Избранные сочинения в пяти томах. Том 4 - страница 68
Я выскальзывал в коридор, прислонялся спиной к непроницаемой палатной двери, и по моему телу пробегал какой-то горячий, щиплющий ток; губы начинали дрожать и невольно шептать что-то похожее на молитву или заклинание; я кого-то – может, Бога, может, ангела смерти, может, смешливого доктора Лазаря Моисеевича, – просил за этого неизвестного мне Матусевича, подорвавшегося на мине, за эту слепую, хрипящую глыбу с Донбаса – Мельниченко, отказывающегося «йисты гречневу кашу» и даже любимые «вареники з вишнями», за всех прогуливавших в госпитальном дворе под айвовыми деревьями свои до конца не зарубцевавшиеся раны, за всех, кого на санитарных машинах привезут сюда сегодня в полдень и завтра, и через неделю, и, конечно, я просил за себя. За дверью палаты было тихо; и в этой раненной навылет, кровоточащей тишине я продолжал кого-то уговаривать – Бога ли, шайтана ли – чтобы они заключили между собой перемирие и смиловались над всеми страждущими.
Надия долго не выходила, и меня вдруг охватило беспокойство – не случилось ли что-нибудь с Матусевичем? Никогда еще она не возилась там так долго. Бывало, перевяжет, перевернет на бок, чтобы пролежни не замучили, возьмет его чуткую, саперскую руку, подержит в своей белой, с пальцами-хворостинками, руке, шутливо назначит ему свидание в беседке под айвовыми деревьями и на цыпочках выскользнет из палаты.
Я услышал шаги Надии и отпрянул от двери.
– Не входи, не входи, – затараторила она. – Пока санитары справятся со своим делом, посиди, пожалуйста, в перевязочной. – Радио послушай…
– Он… – не договорил я.
– Да. Я думала, у всех белорусов глаза голубые, а, когда ему закрывала их, увидела – карие они… карие. Как подумаешь, может, для него, и лучше… Что это за жизнь, если все у тебя как сквозь мясорубку пропущено – искромсано, раздроблено? Ну что ты застыл, как по стойке «смирно»? Шагом марш отсюда!

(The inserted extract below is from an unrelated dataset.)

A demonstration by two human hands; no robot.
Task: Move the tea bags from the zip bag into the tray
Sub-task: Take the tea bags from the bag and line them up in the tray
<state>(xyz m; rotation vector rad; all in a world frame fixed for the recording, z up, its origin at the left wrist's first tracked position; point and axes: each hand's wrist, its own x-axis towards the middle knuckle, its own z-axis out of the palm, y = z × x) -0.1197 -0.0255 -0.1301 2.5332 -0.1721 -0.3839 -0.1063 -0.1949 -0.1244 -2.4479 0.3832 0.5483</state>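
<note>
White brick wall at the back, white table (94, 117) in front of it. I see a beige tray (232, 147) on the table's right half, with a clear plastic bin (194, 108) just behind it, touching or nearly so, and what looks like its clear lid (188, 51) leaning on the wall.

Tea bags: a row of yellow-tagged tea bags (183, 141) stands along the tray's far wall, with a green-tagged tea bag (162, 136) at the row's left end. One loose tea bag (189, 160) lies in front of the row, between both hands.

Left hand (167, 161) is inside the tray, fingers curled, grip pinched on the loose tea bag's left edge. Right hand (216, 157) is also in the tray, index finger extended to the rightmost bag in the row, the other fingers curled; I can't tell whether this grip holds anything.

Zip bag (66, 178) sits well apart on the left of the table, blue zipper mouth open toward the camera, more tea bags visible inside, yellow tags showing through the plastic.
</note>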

Живо!
Радио в перевязочной я слушать не стал, из репродуктора по-русски и по-казахски беспрерывно звучали унылые военные сводки, которые перемежались боевыми, чуть ли не маршевыми песнями или берущими за душу рассказами о подвигах героев – защитников Родины, но сам я его выключить не имел права, надо было дождаться Надии, которая, наверно, уже перестилала койку Матусевича, натягивала на подушки свежие наволочки – готовила ложе для другого изувеченного на фронте.
Не выходил Матусевич из головы и у меня. Существовал ли вообще такой человек? Или до последнего дня рядом со мной и Мухтаром на койке маячила только груда кем-то небрежно брошенных, пропитанных кровью бинтов? Или под боком долго таяла снежная баба, наскоро слепленная дворовой ребятней, которая не успела вложить ей в руку метлу и нахлобучить на голову ржавое ведёрко?
Если об украинце Мельниченко мы хоть что-то знали – знали, что зовут его Петро, что родом он с Донбасса, что не любит гречневую кашу и обожает вареники с вишнями, стонет от боли и рычит, то о Матусевиче, кроме его фамилии и инициалов «М. Н.», никто ничего в палате не знал. Михаил? Макар? Марк? Марат? Миней? Даже Надия, прибегавшая к нему по нескольку раз на дню, не могла похвастаться, что о нем что-то знает, и что когда-нибудь слышала его голос. Она и родину Матусевича – Беларусь – вычислила только по его фамилии. Все, что было о нем доподлинно известно, так это то, что он не голубоглазый, а кареглазый и что волосы у него не русые, а черные.